Le dimanche 14 juin 2026, la SNSM (Société Nationale de Sauvetage en Mer) de Dieppe a été mobilisée par le CROSS Gris-Nez suite à un départ simultané d'une soixantaine de migrants à bord de trois embarcations en direction de l'Angleterre. Parmi eux, trois personnes ont été accueillies par les sauveteurs, qui ont rapidement compris l'ampleur de la situation.
Ce matin-là, la première alerte est survenue à 6h10 grâce à un bateau de pêche observant une embarcation transportant une vingtaine de migrants près des Roches d'Ailly. Les sauveteurs sont arrivés sur les lieux peu après 7h, avant d'être rappelés à deux autres reprises pour des départs similaires. Chaque embarcation emportait également une vingtaine de personnes, rendant l'opération particulièrement délicate.
Intervenant avec un canot tous temps et un zodiaque, la SNSM a reçu le renfort des pompiers et du navire Argonaute, engagé dans la lutte contre la pollution.
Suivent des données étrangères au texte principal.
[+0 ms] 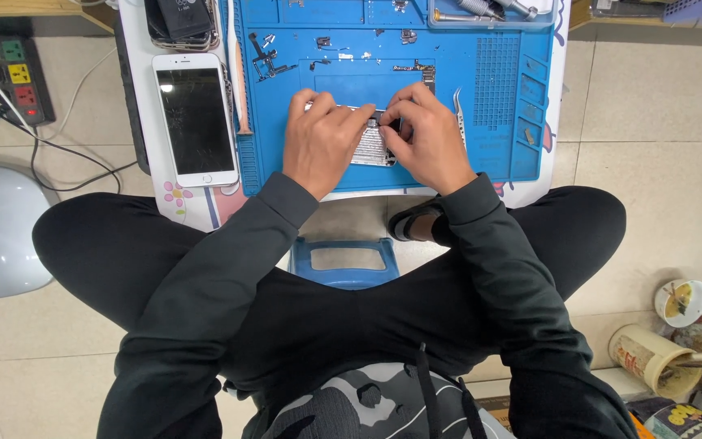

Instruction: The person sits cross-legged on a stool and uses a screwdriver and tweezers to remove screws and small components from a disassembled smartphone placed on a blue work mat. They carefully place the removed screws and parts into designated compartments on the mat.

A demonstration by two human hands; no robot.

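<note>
Low white bench (141, 97) on tiled floor | blue silicone repair mat (522, 154) with moulded compartments covering most of it | white smartphone with dark cracked screen (195, 118) left of mat | slim orange-handled tool (241, 89) at mat's left edge | steel tweezers (459, 114) on mat.

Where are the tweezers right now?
In the head view, the tweezers lie on the blue work mat, just to the right of the right hand, which touches the opened phone.
</note>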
Les trois bateaux ont pu être escortés en toute sécurité, sous la surveillance des gendarmes, le long de la côte, jusque près de la centrale nucléaire de Penly.
Sur la soixantaine de migrants, seuls trois ont demandé de l'aide à cause de nausées, et ont été ramenés sur les plages de Pourville et de Dieppe. Il est important de noter que les sauveteurs ne peuvent intervenir sans un appel explicite à l'aide, mode opératoire qu'ils doivent suivre pour respecter la législation maritime.
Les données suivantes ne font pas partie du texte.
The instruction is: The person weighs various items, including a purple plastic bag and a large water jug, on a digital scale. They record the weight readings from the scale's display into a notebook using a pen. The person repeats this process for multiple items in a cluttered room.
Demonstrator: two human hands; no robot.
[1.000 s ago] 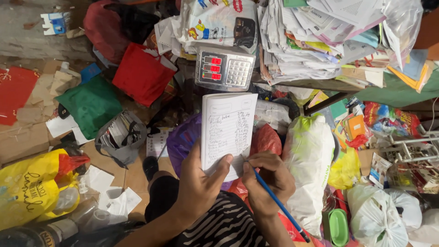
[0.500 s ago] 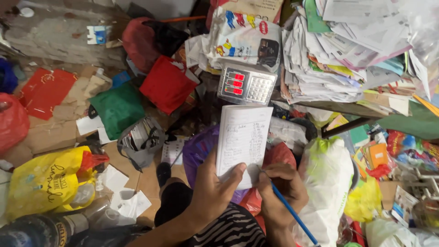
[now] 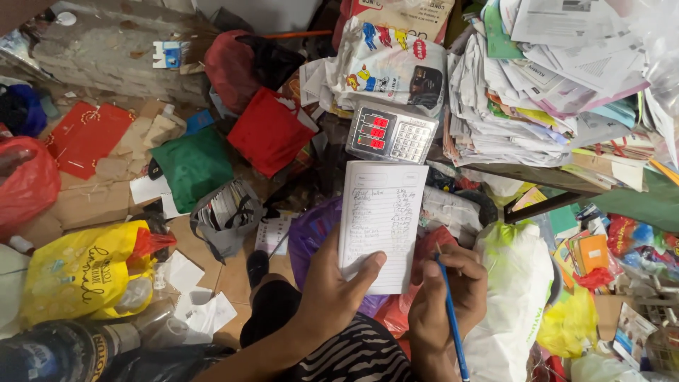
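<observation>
- Left hand (image 3: pixel 332 293) gripped notepad (image 3: pixel 382 223), thumb across page.
- Right hand (image 3: pixel 442 304) closed around blue pen (image 3: pixel 449 322), tip near pad's edge.
- Page mostly filled with lines; bottom part blank.

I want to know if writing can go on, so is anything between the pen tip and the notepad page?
Nothing visible does. The right hand holds the blue pen with its tip just beside the right edge of the notepad. The left hand holds the notepad from below, its thumb across the lower page.
</observation>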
"Nous n'intervenons qu'en cas de problème, car les embarcations vont fréquemment avoir des pannes. Nous sommes là pour prévenir toute situation de danger immédiat," explique François Tavelet, patron de la SNSM de Dieppe. Ce type d'opération, bien que par chance sans incident majeur, soulève des questions sur l’efficacité des moyens de secours en mer.
"Le problème est que certaines stations de secours ne peuvent pas sortir à marée basse. Nous, à Dieppe, sommes en mesure d'intervenir à tout moment, mais il reste une lacune dans le dispositif de surveillance de la côte," ajoute François Tavelet, soulignant les préoccupations croissantes liées à la sécurité en mer.
Un quatrième bateau de migrants a été intercepté avant son départ depuis Quiberville-sur-Mer par les gendarmes, qui ne peuvent intervenir qu'en surveillance sur la terre ferme. Alors que les sauveteurs sont rentrés au port vers midi, l'avenir des autres embarcations reste incertain, tout comme celui des individus qui ont été pris en charge.
Cette situation met en lumière les difficultés rencontrées par les opérations de sauvetage maritime en France, alors que les flux migratoires continuent d'augmenter. Les interventions comme celles-ci exposent la nécessité d'adapter les moyens mis en place pour assurer la sécurité des personnes en mer.